Ya… I fee that. The only high quality ones on the web too are proprietary. Im using the plotly react pivot that gets the job done, but doesnt even compete with excel… 2010 edition . Would love a killer end all pivot integration.
I have no idea what the ideal UX is, i just know that whatever I got aint it
this probably is more about specific implementations than pivot table in general, but I often find it's "lacking" when wanting to do some more advanced things with it.
To name a few:
The way how the "values" are generated is very limited in both Excel and Google Sheets (in different ways).
The way how filter/sorting works with pivot table isn't the most straightforward or flexible.
the "UI" elements (headers, styles, etc.) is very hard to control. I often find myself creating a pivot table, and copy it somewhere else, and manually fix bunch of stuff -- which kinda defeats the point of it (since I can no longer dynamically update it).
Disclaimer: I'm by no means a spreadsheet expert so I may just miss something.
I’m pretty close to a spreadsheet expert, I categorize pivot tables as just quick and dirty adhoc/disposable data visualization and never would use it as something for presentation or where styling mattered.
I usually use it to quickly find unexpected values in the underlying data columns. Although with spill formulas like =unique() I’m using it less and less for this.
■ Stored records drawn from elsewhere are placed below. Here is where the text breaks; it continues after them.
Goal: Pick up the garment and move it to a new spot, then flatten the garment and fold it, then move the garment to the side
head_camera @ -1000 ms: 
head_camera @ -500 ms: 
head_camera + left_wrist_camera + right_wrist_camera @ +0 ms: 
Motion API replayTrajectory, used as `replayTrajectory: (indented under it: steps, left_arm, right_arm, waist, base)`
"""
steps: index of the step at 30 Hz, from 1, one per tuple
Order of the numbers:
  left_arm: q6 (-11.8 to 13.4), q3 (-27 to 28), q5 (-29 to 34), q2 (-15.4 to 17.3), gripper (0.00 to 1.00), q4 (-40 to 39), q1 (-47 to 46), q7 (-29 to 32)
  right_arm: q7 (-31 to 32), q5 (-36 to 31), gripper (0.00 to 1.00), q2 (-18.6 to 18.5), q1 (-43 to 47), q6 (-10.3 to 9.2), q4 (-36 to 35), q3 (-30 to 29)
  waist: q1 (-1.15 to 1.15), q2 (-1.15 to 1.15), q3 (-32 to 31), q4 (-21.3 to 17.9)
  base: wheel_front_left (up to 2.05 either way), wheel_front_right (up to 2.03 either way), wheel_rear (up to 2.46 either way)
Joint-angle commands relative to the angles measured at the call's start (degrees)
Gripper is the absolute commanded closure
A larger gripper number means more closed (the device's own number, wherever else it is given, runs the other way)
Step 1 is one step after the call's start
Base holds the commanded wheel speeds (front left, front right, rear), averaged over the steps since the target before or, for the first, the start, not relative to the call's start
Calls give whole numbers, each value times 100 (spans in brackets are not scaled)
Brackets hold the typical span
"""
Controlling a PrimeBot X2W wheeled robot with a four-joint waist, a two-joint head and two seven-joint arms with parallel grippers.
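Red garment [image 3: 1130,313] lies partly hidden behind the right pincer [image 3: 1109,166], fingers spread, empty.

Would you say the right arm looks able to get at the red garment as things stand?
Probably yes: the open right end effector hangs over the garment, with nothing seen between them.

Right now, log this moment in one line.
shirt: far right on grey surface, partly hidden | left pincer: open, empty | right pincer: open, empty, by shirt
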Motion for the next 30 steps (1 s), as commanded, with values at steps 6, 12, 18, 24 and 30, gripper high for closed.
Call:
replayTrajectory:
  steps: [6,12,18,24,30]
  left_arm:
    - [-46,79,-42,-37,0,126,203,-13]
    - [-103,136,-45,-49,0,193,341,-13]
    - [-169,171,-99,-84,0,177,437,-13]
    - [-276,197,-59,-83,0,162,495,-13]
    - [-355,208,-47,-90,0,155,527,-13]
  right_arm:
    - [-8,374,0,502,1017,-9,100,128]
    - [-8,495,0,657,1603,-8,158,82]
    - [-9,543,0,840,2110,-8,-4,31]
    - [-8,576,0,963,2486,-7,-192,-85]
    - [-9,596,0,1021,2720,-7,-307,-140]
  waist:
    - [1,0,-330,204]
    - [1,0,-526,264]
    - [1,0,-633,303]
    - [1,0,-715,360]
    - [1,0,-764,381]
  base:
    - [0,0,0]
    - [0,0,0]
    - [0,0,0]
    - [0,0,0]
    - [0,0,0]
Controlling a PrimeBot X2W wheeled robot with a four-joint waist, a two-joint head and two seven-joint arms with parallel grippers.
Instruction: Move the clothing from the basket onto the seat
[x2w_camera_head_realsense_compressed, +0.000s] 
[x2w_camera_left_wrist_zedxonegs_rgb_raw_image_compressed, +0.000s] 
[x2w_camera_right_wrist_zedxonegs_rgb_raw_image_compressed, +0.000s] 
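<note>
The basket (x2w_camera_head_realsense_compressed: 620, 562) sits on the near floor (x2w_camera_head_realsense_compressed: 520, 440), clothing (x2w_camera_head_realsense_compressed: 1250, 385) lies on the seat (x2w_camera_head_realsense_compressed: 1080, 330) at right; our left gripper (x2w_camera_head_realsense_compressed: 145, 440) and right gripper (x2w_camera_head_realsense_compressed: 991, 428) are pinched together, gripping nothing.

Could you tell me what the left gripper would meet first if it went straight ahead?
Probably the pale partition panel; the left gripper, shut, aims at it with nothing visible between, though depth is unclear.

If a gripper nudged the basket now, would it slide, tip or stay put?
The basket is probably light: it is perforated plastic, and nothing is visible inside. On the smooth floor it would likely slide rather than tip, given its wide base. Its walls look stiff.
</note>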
I find often people wanting more out of it, are really asking for Power Query. Which is there, just a lot of people are intimidated by. (Maybe not HN, but general population)
Agreed, current implementations are totally brittle and far from "feature complete" relative to what an experienced / power user would expect coming in
It actually bothers me so much I've decided to write my own spreadsheet engine. This is one of the pain points I want to fix
You may try these online pivot tables https://www.seektable.com where you can re-order rows/columns simply with a click on the header, apply filters via simple input where you can specify which items to keep or exclude.
The second most powerful is probably the Solver, that few programming languages (like prolog) include equivalent functionality out of the box. That's one thing that consistently gets me crawling back from Python/Pharo to Calc.
It seems no one mentioned this. Joel Spolsky had this famous "lecture": You Suck at Excel with Joel Spolsky [1], where the talk about pivot table starts at 50:41 [2].
If you've never really grokked spreadsheets like Excel, this is a great place to start.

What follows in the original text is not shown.